- ABOUT THIS EXERCISE: Retype all the data word for word.

▽

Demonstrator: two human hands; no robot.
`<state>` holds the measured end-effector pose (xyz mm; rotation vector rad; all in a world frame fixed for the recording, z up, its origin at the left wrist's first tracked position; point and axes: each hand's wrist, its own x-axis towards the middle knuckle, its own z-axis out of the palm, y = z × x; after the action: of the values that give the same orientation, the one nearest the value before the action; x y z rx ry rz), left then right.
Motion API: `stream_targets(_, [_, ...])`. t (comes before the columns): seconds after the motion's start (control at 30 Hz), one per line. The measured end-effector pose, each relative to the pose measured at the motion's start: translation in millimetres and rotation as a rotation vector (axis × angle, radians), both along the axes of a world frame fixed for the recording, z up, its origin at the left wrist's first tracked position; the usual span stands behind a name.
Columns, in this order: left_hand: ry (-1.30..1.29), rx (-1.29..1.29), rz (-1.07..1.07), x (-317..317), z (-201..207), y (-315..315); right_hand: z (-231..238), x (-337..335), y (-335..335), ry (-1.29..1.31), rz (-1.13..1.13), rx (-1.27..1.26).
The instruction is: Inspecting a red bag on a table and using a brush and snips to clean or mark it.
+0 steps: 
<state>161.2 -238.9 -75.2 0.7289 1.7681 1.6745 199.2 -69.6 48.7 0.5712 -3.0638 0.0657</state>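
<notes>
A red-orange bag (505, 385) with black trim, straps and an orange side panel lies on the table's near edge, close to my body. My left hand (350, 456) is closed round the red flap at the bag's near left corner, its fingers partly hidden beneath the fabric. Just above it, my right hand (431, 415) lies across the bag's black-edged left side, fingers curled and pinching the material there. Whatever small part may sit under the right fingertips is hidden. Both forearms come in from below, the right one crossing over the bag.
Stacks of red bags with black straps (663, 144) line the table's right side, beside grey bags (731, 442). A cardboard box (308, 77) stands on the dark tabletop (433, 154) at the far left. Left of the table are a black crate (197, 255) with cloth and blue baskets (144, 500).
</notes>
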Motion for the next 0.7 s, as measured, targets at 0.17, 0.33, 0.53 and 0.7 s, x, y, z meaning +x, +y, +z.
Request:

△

- TASK ANSWER:
Demonstrator: two human hands; no robot.
`<state>` holds the measured end-effector pose (xyz mm; rotation vector rad; all in a world frame fixed for the recording, z up, its origin at the left wrist's first tracked position; point and axes: each hand's wrist, its own x-axis towards the middle knuckle, its own z-axis out of the palm, y = z × x; after the action: of the values that give the same orientation, the one nearest the value before the action; x y z rx ry rz), left then right.
Motion API: `stream_targets(_, [_, ...])`. t (comes before the columns): seconds after the motion's start (control at 30 Hz), one per line. The measured end-effector pose, each relative to the pose measured at the motion's start: translation in millimetres and rotation as a rotation vector (axis × angle, radians), both along the axes of a world frame fixed for the recording, z up, its origin at the left wrist's first tracked position; the usual span stands behind a name.
Columns, in this order: left_hand: ry (-1.30..1.29), rx (-1.29..1.29), rz (-1.07..1.07), x (-317..317), z (-201..207), y (-315..315); right_hand: z (-231..238), x (-337..335), y (-335..335), ry (-1.29..1.31), rz (-1.13..1.13), rx (-1.27..1.26).
The instruction is: Inspecting a red bag on a table and using a brush and snips to clean or mark it.
+0 steps: 
<state>161.2 -238.9 -75.2 0.7289 1.7681 1.6745 199.2 -69.6 48.7 0.5712 -3.0638 0.0657</state>
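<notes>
A red-orange bag (505, 385) with black trim, straps and an orange side panel lies on the table's near edge, close to my body. My left hand (350, 456) is closed round the red flap at the bag's near left corner, its fingers partly hidden beneath the fabric. Just above it, my right hand (431, 415) lies across the bag's black-edged left side, fingers curled and pinching the material there. Whatever small part may sit under the right fingertips is hidden. Both forearms come in from below, the right one crossing over the bag.
Stacks of red bags with black straps (663, 144) line the table's right side, beside grey bags (731, 442). A cardboard box (308, 77) stands on the dark tabletop (433, 154) at the far left. Left of the table are a black crate (197, 255) with cloth and blue baskets (144, 500).
</notes>
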Motion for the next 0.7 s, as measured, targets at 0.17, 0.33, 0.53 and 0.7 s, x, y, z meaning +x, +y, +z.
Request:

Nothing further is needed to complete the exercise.